The back of the chair coming loose.

“I touched it,” Ryan said. “I touched the chair. While you were doing the thing, I touched it.”

“That’s it!” she said. She almost threw her phone in the air, but instead just punched at Ryan. Her fist went through his shoulder. “You must have come in contact with Sye when you did that. The procedure forced a possession. It detached him from the chair and attached him to you. He possessed you, and you didn’t even know it!”

“But I walked home with Sye! I could still see him!”

“Yes, but his ghost was attached to your body! It’s possible for a ghost to be attached to a body without being inside it. He’d be able to go into it at will. Do you remember having feelings you couldn’t identify the day after the procedure? Thoughts that weren’t yours? Confusion?”

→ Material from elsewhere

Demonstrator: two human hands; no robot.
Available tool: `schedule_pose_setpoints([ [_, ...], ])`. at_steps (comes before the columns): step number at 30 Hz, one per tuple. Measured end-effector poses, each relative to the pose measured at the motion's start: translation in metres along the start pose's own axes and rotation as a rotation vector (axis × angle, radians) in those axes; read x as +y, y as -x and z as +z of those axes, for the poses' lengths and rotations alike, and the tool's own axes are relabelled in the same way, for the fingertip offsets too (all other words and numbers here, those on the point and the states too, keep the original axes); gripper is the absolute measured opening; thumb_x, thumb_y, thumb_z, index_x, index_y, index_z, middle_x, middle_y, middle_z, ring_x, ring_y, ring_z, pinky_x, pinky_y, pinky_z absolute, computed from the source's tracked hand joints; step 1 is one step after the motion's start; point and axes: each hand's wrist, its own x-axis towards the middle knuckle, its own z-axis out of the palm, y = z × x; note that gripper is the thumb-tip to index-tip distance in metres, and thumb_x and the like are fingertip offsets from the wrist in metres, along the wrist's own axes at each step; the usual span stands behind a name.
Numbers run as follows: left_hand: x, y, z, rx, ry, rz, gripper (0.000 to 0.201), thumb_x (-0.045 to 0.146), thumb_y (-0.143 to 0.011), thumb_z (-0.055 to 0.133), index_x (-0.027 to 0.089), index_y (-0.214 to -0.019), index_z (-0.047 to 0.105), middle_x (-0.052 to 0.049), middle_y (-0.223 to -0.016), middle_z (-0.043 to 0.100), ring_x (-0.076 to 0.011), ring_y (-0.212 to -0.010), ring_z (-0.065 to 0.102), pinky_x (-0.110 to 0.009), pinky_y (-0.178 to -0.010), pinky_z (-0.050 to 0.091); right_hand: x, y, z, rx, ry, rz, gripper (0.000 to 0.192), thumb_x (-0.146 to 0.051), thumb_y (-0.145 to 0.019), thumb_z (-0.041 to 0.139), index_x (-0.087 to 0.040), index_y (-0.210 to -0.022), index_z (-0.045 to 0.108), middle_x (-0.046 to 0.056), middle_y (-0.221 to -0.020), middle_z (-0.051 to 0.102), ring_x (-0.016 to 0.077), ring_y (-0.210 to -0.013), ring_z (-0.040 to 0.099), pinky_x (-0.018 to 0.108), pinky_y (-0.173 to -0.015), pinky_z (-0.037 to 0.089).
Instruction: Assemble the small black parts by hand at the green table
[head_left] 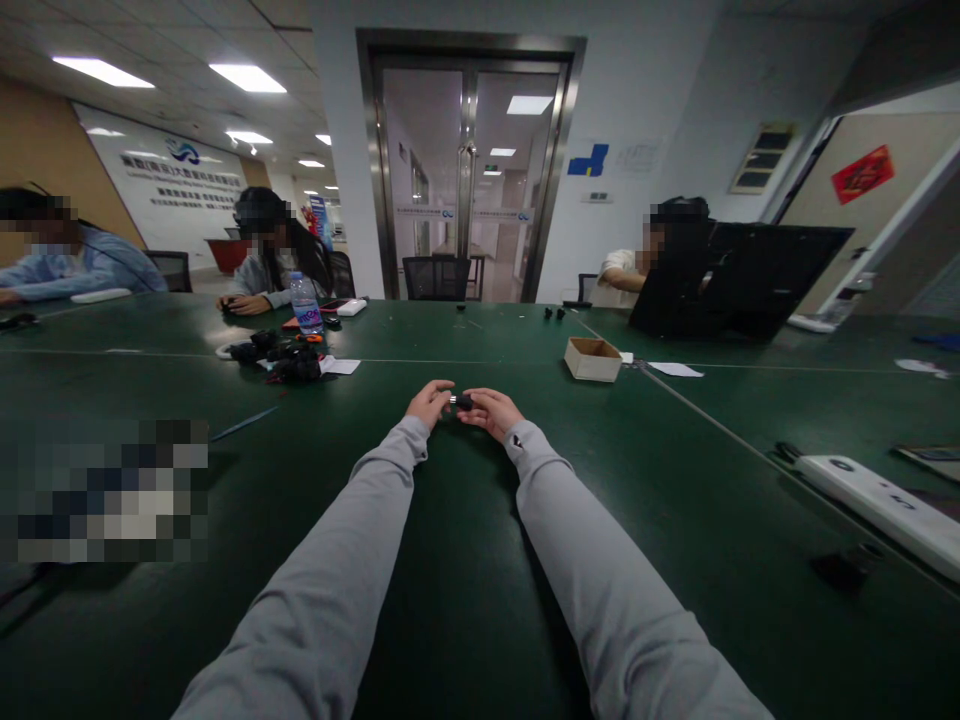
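Note:
A small black piece with a silver metal end, resembling a USB plug [464, 402], is pinched between the fingers of my right hand [491, 412]. Its silver end points left, toward my left hand [430, 403]. The left index finger stretches out above that end, apart from the thumb, which is close to the metal; I cannot tell whether they touch. Both hands are just above the green table [465, 520], and grey sleeves cover my forearms.
An open cardboard box [592, 362] stands right of my hands. Black cables [281, 355] and a water bottle [306, 303] are at the left. A white power strip [877, 505] lies at right, near a black monitor [739, 280]. Several people sit around the table.

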Motion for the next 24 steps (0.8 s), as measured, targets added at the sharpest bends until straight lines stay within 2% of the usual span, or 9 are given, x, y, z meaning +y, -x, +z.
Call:
schedule_pose_setpoints([
  [5, 0.0014, 0.0002, -0.0006, 0.021, -0.025, 0.01, 0.031, 0.026, -0.07, 0.052, 0.016, -0.1, 0.057, 0.003, -0.057, 0.05, -0.0087, -0.053, 0.047, -0.019, -0.05, 0.036, 0.0008, -0.0004, -0.0008, -0.02, 0.008, -0.005, 0.01, -0.008, -0.079, 0.049, -0.012, -0.086, 0.057, 0.008, -0.068, 0.065, 0.0171, -0.059, 0.065, 0.027, -0.056, 0.055],
  [8, 0.0046, 0.0017, -0.0011, 0.004, -0.033, -0.016, 0.031, 0.028, -0.073, 0.048, 0.016, -0.1, 0.056, 0.003, -0.055, 0.049, -0.0089, -0.049, 0.045, -0.02, -0.049, 0.036, 0.0006, -0.0007, -0.0013, -0.026, 0.011, -0.004, 0.01, -0.009, -0.08, 0.05, -0.012, -0.086, 0.057, 0.007, -0.067, 0.065, 0.0164, -0.058, 0.065, 0.026, -0.055, 0.055],
  [12, 0.0071, 0.0031, -0.001, 0.032, -0.041, 0.041, 0.033, 0.019, -0.065, 0.056, 0.016, -0.098, 0.057, 0.001, -0.067, 0.055, -0.0078, -0.055, 0.048, -0.021, -0.056, 0.04, 0.0004, -0.0009, -0.0016, -0.031, 0.008, 0.0, 0.01, -0.009, -0.08, 0.049, -0.011, -0.087, 0.057, 0.008, -0.066, 0.065, 0.0165, -0.058, 0.065, 0.026, -0.055, 0.055],
  [17, 0.0013, 0.0005, 0.0006, -0.047, 0.0, -0.028, 0.031, 0.033, -0.077, 0.042, 0.015, -0.098, 0.056, 0.005, -0.043, 0.043, -0.0086, -0.039, 0.041, -0.019, -0.042, 0.032, -0.0002, -0.0002, -0.0003, -0.032, 0.011, 0.007, 0.013, -0.006, -0.081, 0.045, -0.01, -0.087, 0.056, 0.009, -0.068, 0.066, 0.0163, -0.057, 0.065, 0.026, -0.055, 0.055],
  [24, 0.0023, -0.0008, -0.0008, -0.067, 0.014, -0.048, 0.03, 0.029, -0.075, 0.043, 0.015, -0.097, 0.058, 0.005, -0.042, 0.043, -0.0081, -0.038, 0.039, -0.019, -0.04, 0.03, -0.0014, 0.0012, -0.0009, -0.06, 0.031, 0.007, 0.015, -0.006, -0.081, 0.044, -0.009, -0.089, 0.057, 0.009, -0.069, 0.066, 0.0154, -0.057, 0.065, 0.025, -0.055, 0.054],
])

“Now that you mention it, that was the day I decided to have myself extracted. I wasn’t totally sure why I wanted that.”

“Maybe you didn’t. But Sye did! He was hiding in your body, encouraging you to get out so he could take over!”

Ryan sank further onto the ground. His form was coming completely apart. He felt like a cloud, a fog, an assortment of wisps. Yet still he tried to force the wisps to piece together the implications of what Margie was saying. Thoughts evaded him, but he chased them. When he tried to speak he could manage only the faintest whisper, grass in a breeze. “So Roger didn’t give my body away.”

Margie shook her head. “He doesn’t know where it is either. Because right after your extraction, Sye just got up and walked away with it.”